What to do
Collect every line in the records below that contains the word "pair".

Extracted records
------

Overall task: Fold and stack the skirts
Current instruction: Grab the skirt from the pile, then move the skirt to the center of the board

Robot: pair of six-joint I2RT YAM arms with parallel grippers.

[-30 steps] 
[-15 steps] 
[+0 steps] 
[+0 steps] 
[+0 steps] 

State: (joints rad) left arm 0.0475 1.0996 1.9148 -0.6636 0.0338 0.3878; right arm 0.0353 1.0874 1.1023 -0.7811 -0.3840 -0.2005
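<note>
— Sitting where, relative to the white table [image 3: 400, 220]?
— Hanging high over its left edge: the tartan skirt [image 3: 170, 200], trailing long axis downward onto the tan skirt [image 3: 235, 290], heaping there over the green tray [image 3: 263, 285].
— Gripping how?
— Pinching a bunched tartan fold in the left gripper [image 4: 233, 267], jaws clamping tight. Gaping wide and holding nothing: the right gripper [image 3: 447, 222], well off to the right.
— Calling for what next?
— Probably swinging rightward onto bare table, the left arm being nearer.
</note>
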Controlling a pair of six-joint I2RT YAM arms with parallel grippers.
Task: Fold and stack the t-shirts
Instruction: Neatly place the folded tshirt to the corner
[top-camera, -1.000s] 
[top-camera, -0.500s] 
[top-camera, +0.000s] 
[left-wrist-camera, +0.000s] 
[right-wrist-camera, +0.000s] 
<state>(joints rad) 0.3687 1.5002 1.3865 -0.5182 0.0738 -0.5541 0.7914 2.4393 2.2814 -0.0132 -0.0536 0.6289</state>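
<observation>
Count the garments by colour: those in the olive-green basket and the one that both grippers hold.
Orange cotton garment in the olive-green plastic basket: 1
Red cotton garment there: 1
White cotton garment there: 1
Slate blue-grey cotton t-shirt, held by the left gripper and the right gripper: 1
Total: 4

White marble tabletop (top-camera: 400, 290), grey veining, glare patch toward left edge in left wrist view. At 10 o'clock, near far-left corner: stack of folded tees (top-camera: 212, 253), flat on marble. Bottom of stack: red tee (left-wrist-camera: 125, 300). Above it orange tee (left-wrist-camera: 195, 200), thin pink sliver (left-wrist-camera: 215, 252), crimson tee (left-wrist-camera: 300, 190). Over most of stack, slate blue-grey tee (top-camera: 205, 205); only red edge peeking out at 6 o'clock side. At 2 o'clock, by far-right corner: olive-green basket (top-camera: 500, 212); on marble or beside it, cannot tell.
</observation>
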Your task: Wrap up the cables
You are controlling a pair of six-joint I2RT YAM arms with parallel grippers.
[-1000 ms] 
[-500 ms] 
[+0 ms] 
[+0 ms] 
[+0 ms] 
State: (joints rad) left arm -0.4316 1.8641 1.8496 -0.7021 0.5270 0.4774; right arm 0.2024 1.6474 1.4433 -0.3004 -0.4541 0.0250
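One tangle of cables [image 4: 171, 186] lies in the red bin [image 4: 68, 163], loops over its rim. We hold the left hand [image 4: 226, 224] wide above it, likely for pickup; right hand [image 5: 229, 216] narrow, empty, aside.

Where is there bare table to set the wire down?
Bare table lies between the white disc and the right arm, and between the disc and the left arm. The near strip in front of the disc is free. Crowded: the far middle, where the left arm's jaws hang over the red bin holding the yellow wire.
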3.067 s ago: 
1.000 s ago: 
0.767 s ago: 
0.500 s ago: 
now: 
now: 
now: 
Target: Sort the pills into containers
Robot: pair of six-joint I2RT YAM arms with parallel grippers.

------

Exercise solution
Robot: pair of six-joint I2RT YAM arms with parallel grippers.
Controlling a pair of six-joint I2RT YAM arms with parallel grippers.
You are controlling a pair of six-joint I2RT YAM arms with parallel grippers.
Robot: pair of six-joint I2RT YAM arms with parallel grippers.

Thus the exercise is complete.